Item 2.03Creation of a Direct Financial Obligation or an Obligation under an Off-Balance Sheet Arrangement of a Registrant
On May 19, 2026, Pinnacle Financial Partners, Inc. (the "Company") completed its previously-announced public offering of $750 million aggregate principal amount of its 5.596% Fixed Rate / Floating Rate Senior Notes due 2032 (the "Notes"). The Notes were registered pursuant to the Company's shelf registration statement on Form S-3 (File No. 333-292560).
The Notes were issued under the Senior Indenture, dated February 13, 2012 (the "Base Indenture"), between the Company as successor to Synovus Financial Corp. ("Synovus") and The Bank of New York Mellon Trust Company, N.A., as trustee (the "Trustee"), as supplemented by the Supplemental Indenture, dated January 1, 2026, among the Company, Synovus and the Trustee (together with the Base Indenture, the "Indenture"). The Notes will bear interest (i) from and including May 19, 2026 to but excluding May 19, 2031 at a fixed rate of 5.596% per annum, payable semi-annually; and (ii) from and including May 19, 2031 to but excluding May 19, 2032 in accordance with the formula for Secured Overnight Financing Rate described in the prospectus supplement dated May 12, 2026, plus 1.70%, payable quarterly.
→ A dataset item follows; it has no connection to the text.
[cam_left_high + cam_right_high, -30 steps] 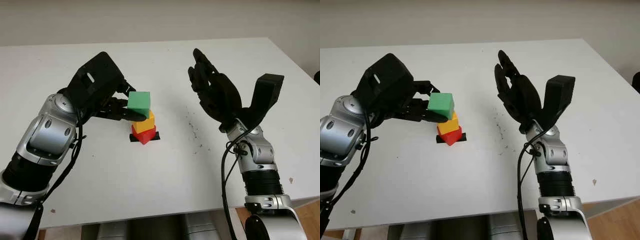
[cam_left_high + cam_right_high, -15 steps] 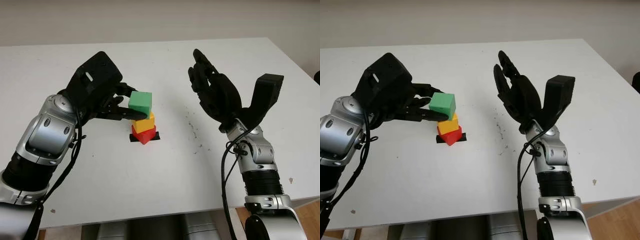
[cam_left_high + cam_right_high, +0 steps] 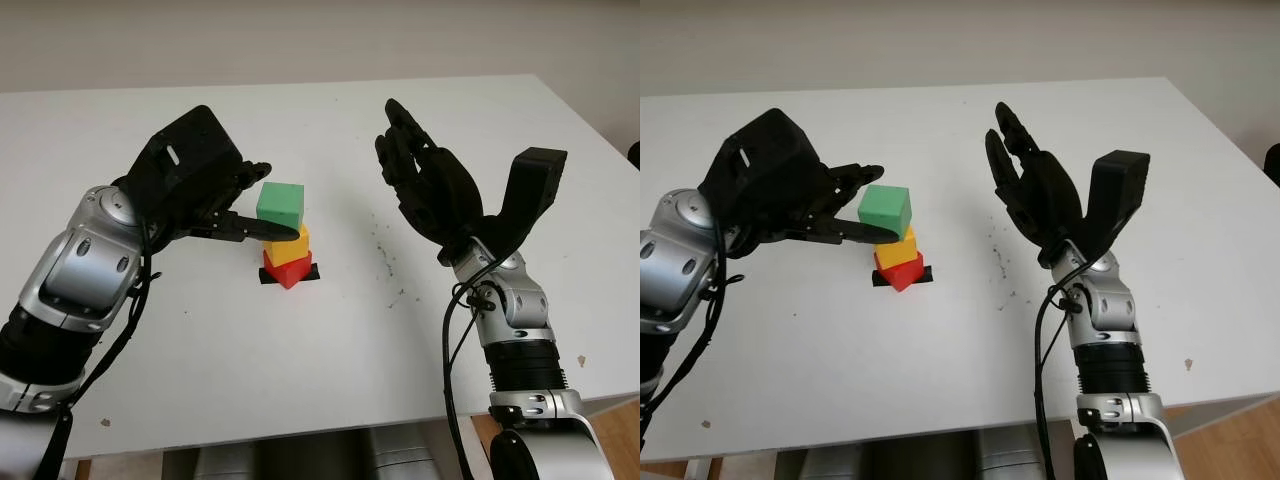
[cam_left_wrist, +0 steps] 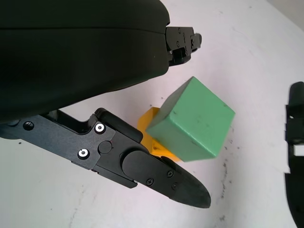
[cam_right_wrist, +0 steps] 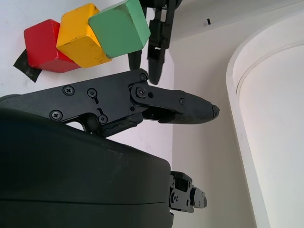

The foregoing descriptions of the Indenture and the Notes do not purport to be complete and are qualified in their entirety by reference to the full text of the documents, which are attached as Exhibits 4.1 and 4.2, respectively, to this Current Report on Form 8-K, and are incorporated by reference herein.
A copy of the opinions of Wachtell, Lipton, Rosen & Katz and Allan E. Kamensky, Executive Vice President and Chief Legal Officer of the Company, relating to the validity of the Notes, are filed as Exhibits 5.1 and 5.2, respectively, hereto.